Task brief
Please restate, word for word, the lines below that begin at the one with "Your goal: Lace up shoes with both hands" and end at the one with "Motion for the". Leave out all other lines.

Data
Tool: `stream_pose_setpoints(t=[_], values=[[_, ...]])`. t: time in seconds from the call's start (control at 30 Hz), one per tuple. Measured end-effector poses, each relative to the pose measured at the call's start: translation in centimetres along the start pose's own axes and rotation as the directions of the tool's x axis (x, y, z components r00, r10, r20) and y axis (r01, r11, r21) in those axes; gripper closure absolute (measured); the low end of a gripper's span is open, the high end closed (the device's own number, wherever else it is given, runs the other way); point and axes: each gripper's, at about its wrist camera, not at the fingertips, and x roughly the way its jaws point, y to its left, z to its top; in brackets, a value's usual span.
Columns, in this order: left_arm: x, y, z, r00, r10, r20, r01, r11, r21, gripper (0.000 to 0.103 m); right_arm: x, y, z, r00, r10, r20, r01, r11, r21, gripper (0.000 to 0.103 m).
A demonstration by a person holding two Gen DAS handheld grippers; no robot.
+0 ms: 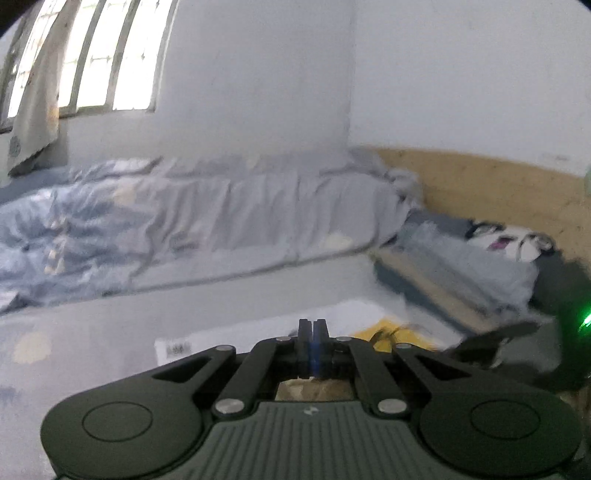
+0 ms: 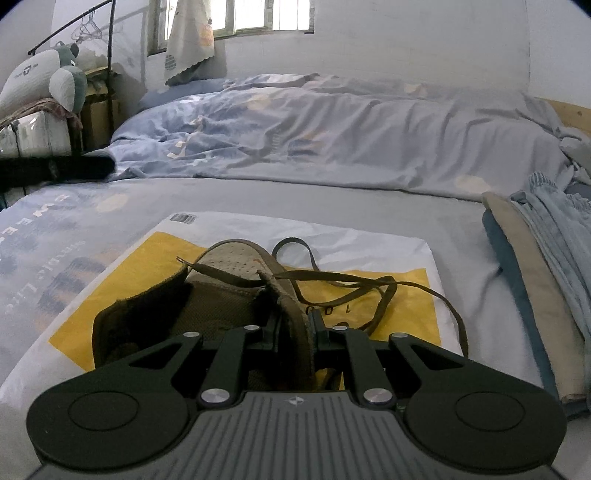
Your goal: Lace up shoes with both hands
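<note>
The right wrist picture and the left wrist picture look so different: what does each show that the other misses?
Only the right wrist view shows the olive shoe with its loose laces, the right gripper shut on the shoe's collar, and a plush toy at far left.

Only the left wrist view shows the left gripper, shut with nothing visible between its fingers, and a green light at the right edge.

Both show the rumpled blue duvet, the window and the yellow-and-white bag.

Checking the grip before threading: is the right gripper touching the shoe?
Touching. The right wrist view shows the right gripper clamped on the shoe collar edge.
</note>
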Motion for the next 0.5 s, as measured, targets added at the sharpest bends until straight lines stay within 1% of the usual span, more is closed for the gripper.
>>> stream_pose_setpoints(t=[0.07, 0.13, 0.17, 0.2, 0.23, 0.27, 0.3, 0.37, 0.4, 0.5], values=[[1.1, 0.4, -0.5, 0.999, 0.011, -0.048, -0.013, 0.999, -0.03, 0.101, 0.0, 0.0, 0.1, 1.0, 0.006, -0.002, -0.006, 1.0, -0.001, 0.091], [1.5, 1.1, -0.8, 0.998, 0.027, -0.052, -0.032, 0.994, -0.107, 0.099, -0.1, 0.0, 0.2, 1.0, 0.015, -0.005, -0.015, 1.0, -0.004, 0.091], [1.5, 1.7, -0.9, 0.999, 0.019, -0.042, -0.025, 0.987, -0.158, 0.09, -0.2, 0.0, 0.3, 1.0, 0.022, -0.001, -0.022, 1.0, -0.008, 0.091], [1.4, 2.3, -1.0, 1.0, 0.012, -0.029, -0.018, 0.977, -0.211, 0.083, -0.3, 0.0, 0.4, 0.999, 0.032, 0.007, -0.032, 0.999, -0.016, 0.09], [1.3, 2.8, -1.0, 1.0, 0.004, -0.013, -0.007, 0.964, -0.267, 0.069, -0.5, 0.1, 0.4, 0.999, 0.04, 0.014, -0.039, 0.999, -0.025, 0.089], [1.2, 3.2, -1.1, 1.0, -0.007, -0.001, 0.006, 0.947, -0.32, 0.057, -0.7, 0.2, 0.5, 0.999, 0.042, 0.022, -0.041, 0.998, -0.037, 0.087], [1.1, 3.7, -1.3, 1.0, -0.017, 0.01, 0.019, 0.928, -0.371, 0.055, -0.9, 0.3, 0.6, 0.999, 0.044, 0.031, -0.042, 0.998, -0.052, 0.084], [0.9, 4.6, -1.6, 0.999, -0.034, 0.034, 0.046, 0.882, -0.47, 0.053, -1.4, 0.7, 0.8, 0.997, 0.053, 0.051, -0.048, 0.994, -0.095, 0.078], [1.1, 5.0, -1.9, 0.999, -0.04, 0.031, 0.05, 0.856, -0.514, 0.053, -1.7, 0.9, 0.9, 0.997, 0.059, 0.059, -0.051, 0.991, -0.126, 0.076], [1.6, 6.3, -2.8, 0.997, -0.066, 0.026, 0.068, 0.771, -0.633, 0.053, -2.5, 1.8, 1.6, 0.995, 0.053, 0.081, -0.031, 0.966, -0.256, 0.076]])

Written response
Your goal: Lace up shoes with both hands
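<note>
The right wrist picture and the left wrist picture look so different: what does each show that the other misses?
Only the right wrist view shows the olive shoe with its loose laces, the right gripper shut on the shoe's collar, and a plush toy at far left.

Only the left wrist view shows the left gripper, shut with nothing visible between its fingers, and a green light at the right edge.

Both show the rumpled blue duvet, the window and the yellow-and-white bag.

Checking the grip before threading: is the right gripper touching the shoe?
Touching. The right wrist view shows the right gripper clamped on the shoe collar edge.
</note>
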Motion for the next 0.5 s, as measured, targets added at the sharpest bends until straight lines stay within 1% of the usual span, more is closed for the gripper.

That completes the output for this exercise.